Exercise objective
Write out all of the listing exactly. Add nothing to it.

▬▬▬▬▬▬

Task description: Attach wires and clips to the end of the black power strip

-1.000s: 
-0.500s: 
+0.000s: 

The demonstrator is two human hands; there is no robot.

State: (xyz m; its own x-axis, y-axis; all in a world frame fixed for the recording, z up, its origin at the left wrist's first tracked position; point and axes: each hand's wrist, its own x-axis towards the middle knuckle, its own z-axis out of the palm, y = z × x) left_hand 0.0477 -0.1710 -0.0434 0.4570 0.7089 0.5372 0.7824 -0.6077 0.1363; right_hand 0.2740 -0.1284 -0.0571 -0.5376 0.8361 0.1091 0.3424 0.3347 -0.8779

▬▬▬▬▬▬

Task output
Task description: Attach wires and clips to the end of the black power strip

-1.000s: 
-0.500s: 
+0.000s: 

The demonstrator is two human hands; there is no robot.

State: (xyz m; its own x-axis, y-axis; all in a world frame fixed for the recording, z up, its origin at the left wrist's first tracked position; point and axes: each hand's wrist, its own x-axis towards the middle knuckle, its own z-axis out of the palm, y = z × x) left_hand 0.0477 -0.1710 -0.0434 0.4570 0.7089 0.5372 0.7824 -0.6077 0.1363; right_hand 0.2740 -0.1284 -0.0571 -0.5376 0.8361 0.1091 0.3424 0.3347 -0.8779

This output is finished.